------ Collected data
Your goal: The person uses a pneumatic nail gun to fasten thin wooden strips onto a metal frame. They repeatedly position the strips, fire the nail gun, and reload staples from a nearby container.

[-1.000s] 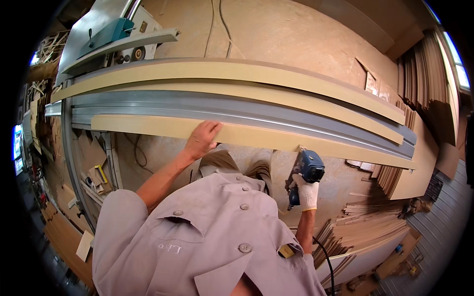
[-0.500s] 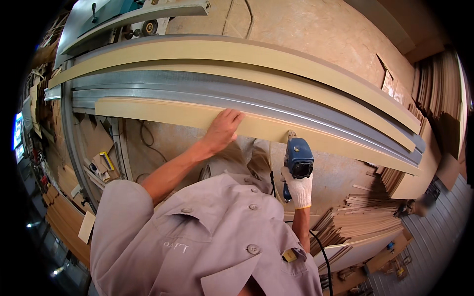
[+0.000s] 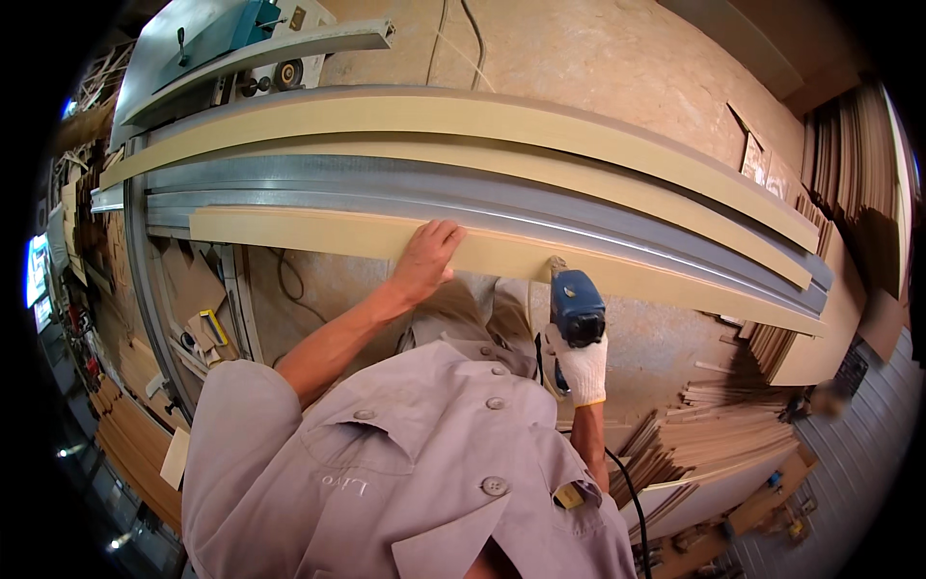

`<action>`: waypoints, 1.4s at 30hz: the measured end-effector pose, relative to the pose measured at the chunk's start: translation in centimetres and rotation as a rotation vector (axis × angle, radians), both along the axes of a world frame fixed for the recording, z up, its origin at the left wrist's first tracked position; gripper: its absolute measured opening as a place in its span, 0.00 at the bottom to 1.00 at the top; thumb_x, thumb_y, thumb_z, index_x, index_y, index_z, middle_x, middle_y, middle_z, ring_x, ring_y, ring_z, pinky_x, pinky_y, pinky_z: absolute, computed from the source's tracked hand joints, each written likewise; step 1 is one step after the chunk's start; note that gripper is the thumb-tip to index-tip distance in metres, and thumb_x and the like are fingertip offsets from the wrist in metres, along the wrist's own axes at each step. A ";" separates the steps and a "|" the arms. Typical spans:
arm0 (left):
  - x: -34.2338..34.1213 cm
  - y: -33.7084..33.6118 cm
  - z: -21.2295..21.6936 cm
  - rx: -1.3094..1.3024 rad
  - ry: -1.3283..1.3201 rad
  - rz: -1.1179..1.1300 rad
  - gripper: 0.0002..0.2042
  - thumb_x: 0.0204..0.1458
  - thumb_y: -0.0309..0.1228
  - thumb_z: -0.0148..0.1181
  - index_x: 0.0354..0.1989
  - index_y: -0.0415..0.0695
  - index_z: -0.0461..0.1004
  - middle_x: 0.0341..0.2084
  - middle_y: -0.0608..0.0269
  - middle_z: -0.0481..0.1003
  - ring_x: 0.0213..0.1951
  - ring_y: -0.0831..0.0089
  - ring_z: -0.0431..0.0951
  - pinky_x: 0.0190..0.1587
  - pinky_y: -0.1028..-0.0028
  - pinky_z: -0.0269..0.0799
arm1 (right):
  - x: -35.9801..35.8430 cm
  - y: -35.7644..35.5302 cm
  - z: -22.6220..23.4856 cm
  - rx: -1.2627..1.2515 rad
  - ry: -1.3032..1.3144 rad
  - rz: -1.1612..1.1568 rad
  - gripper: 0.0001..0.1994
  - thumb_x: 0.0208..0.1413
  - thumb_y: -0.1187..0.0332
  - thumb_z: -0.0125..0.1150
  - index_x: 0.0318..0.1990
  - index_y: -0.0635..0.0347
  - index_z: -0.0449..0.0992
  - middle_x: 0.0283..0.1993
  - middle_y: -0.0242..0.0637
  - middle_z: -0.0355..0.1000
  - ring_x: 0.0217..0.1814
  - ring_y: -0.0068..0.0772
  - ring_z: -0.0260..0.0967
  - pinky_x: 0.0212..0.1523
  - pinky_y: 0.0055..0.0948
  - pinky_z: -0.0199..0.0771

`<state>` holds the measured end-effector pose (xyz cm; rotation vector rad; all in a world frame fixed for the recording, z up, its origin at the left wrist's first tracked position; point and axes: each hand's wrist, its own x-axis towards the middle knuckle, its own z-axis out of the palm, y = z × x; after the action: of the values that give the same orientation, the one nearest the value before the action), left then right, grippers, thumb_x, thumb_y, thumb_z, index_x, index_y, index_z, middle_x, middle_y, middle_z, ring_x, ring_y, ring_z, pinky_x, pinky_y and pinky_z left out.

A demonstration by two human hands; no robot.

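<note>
A long pale-yellow wooden strip (image 3: 318, 230) lies along the near edge of a grey metal rail bench. My bare left hand (image 3: 428, 259) is closed over the strip near its middle, fingers curled across its top edge. In a white knitted glove, my right hand (image 3: 579, 367) grips a blue nail gun (image 3: 579, 307) with a black end cap. The gun's nose touches or nearly touches the strip's near face, right of my left hand. My right fingers are partly hidden by the gun.
Two more long pale strips (image 3: 463, 114) lie across the far side of the metal bench (image 3: 289, 174). A black hose (image 3: 632, 492) runs beside my right arm. Stacked thin boards (image 3: 714, 434) stand at right; a machine with a teal part (image 3: 227, 39) is at the far left.
My right hand and the nail gun have shifted slightly left along the strip. My left hand keeps its hold, and the whole view has dipped a little.
</note>
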<state>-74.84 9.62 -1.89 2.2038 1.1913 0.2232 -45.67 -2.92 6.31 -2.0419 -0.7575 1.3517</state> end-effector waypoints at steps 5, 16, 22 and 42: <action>0.4 0.0 0.4 0.045 0.011 0.023 0.34 0.33 0.22 0.68 0.57 0.38 0.70 0.53 0.53 0.71 0.55 0.53 0.71 0.61 0.59 0.69 | 2.8 -0.8 -0.8 0.040 -0.093 0.086 0.10 0.52 0.74 0.70 0.40 0.66 0.77 0.29 0.35 0.78 0.26 0.27 0.77 0.30 0.31 0.79; 0.2 -0.2 0.7 0.062 0.082 0.035 0.35 0.33 0.22 0.71 0.57 0.39 0.72 0.53 0.55 0.73 0.57 0.54 0.72 0.62 0.60 0.71 | 7.3 -1.3 -0.2 0.114 -0.168 0.086 0.07 0.53 0.70 0.70 0.32 0.64 0.79 0.24 0.32 0.77 0.24 0.25 0.76 0.29 0.30 0.76; 0.3 -0.2 1.0 0.065 0.124 0.033 0.35 0.33 0.22 0.72 0.58 0.40 0.72 0.54 0.56 0.73 0.58 0.54 0.72 0.62 0.61 0.72 | 10.4 -1.5 -0.2 0.090 -0.138 0.053 0.08 0.53 0.69 0.70 0.31 0.64 0.79 0.23 0.33 0.77 0.24 0.26 0.75 0.29 0.31 0.75; 0.2 0.0 1.5 0.069 0.098 -0.003 0.36 0.33 0.21 0.72 0.58 0.39 0.71 0.53 0.50 0.72 0.56 0.48 0.72 0.60 0.58 0.71 | 18.3 -3.1 -0.6 -0.028 -0.072 -0.095 0.07 0.53 0.69 0.68 0.32 0.65 0.79 0.21 0.36 0.76 0.22 0.30 0.76 0.28 0.34 0.74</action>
<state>-74.65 9.62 -0.34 2.2989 1.2504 0.1585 -27.36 -6.05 5.66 -2.1301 -0.6668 1.2484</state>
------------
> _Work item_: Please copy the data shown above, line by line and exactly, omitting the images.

> _Expected answer_:
Your goal: The person uses a pneumatic nail gun to fasten thin wooden strips onto a metal frame. They repeatedly position the strips, fire the nail gun, and reload staples from a nearby container.

[-1.000s] 
[-0.500s] 
[+0.000s] 

`<action>`: waypoints, 1.4s at 30hz: the measured end-effector pose, relative to the pose measured at the chunk's start: translation in centimetres and rotation as a rotation vector (axis × angle, radians), both along the axes of a world frame fixed for the recording, z up, its origin at the left wrist's first tracked position; gripper: its absolute measured opening as a place in its span, 0.00 at the bottom to 1.00 at the top; thumb_x, thumb_y, thumb_z, index_x, index_y, index_z, middle_x, middle_y, middle_z, ring_x, ring_y, ring_z, pinky_x, pinky_y, pinky_z: absolute, computed from the source's tracked hand joints, each written likewise; step 1 is one step after the chunk's start; note that gripper is the thumb-tip to index-tip distance in metres, and thumb_x and the like are fingertip offsets from the wrist in metres, along the wrist's own axes at each step. A ";" separates the steps and a "|" the arms. Typical spans:
arm0 (left):
  - x: -34.2338..34.1213 cm
  - y: -33.7084..33.6118 cm
  - z: -21.2295..21.6936 cm
  - rx: -1.3094..1.3024 rad
  - ry: -1.3283..1.3201 rad
  - rz: -1.1179..1.1300 rad
  - gripper: 0.0002..0.2042
  - thumb_x: 0.0204..0.1458
  - thumb_y: -0.0309..0.1228
  - thumb_z: -0.0148..0.1181
  - index_x: 0.0354..0.1989
  - index_y: -0.0415..0.0695
  - index_z: -0.0461..0.1004
  - middle_x: 0.0341..0.2084
  - middle_y: -0.0608..0.0269
  - middle_z: -0.0481..0.1003
  - ring_x: 0.0213..0.1951
  - ring_y: -0.0831..0.0089
  - ring_z: -0.0431..0.0951
  - pinky_x: 0.0190..0.1587
  - pinky_y: -0.1028..-0.0028
  - pinky_z: -0.0269..0.0799
arm1 (right):
  - x: -35.9801..35.8430 cm
  - y: -35.7644..35.5302 cm
  - z: -22.6220..23.4856 cm
  - rx: -1.2627..1.2515 rad
  - ry: -1.3032..1.3144 rad
  - rz: -1.1612..1.1568 rad
  - gripper: 0.0001..0.1994
  - thumb_x: 0.0208..0.1413
  - thumb_y: -0.1187..0.0332
  - thumb_z: -0.0125..0.1150
  - index_x: 0.0318..0.1990
  - index_y: -0.0635..0.0347
  - index_z: -0.0449..0.0992
  - middle_x: 0.0283..0.1993
  - middle_y: -0.0242..0.0637
  - middle_z: -0.0355..0.1000
  - ring_x: 0.0217..0.1814
  - ring_y: -0.0068..0.0772
  - ring_z: -0.0260..0.0967
  - pinky_x: 0.0212..0.1523
  - pinky_y: 0.0055..0.0948
  - pinky_z: -0.0199..0.0771

`<state>` holds the measured end-effector pose (xyz cm; rotation vector rad; all in a world frame fixed for the recording, z up, its origin at the left wrist's first tracked position; point and axes: each hand's wrist, its own x-axis towards the middle knuckle, its own z-axis out of the palm, y = z × x; after the action: of the values that give the same orientation, the one nearest the value before the action), left then right, grippers, thumb_x, thumb_y, thumb_z, index_x, index_y, index_z, middle_x, middle_y, middle_z, ring_x, ring_y, ring_z, pinky_x, pinky_y and pinky_z left out.

A demonstration by two human hands; no robot.

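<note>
A long pale-yellow wooden strip (image 3: 318, 230) lies along the near edge of a grey metal rail bench. My bare left hand (image 3: 428, 259) is closed over the strip near its middle, fingers curled across its top edge. In a white knitted glove, my right hand (image 3: 579, 367) grips a blue nail gun (image 3: 579, 307) with a black end cap. The gun's nose touches or nearly touches the strip's near face, right of my left hand. My right fingers are partly hidden by the gun.
Two more long pale strips (image 3: 463, 114) lie across the far side of the metal bench (image 3: 289, 174). A black hose (image 3: 632, 492) runs beside my right arm. Stacked thin boards (image 3: 714, 434) stand at right; a machine with a teal part (image 3: 227, 39) is at the far left.
My right hand and the nail gun have shifted slightly left along the strip. My left hand keeps its hold, and the whole view has dipped a little.
</note>
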<state>-74.84 9.62 -1.89 2.2038 1.1913 0.2232 -45.67 -2.92 6.31 -2.0419 -0.7575 1.3517</state> end-effector waypoints at steps 5, 16, 22 and 42: <action>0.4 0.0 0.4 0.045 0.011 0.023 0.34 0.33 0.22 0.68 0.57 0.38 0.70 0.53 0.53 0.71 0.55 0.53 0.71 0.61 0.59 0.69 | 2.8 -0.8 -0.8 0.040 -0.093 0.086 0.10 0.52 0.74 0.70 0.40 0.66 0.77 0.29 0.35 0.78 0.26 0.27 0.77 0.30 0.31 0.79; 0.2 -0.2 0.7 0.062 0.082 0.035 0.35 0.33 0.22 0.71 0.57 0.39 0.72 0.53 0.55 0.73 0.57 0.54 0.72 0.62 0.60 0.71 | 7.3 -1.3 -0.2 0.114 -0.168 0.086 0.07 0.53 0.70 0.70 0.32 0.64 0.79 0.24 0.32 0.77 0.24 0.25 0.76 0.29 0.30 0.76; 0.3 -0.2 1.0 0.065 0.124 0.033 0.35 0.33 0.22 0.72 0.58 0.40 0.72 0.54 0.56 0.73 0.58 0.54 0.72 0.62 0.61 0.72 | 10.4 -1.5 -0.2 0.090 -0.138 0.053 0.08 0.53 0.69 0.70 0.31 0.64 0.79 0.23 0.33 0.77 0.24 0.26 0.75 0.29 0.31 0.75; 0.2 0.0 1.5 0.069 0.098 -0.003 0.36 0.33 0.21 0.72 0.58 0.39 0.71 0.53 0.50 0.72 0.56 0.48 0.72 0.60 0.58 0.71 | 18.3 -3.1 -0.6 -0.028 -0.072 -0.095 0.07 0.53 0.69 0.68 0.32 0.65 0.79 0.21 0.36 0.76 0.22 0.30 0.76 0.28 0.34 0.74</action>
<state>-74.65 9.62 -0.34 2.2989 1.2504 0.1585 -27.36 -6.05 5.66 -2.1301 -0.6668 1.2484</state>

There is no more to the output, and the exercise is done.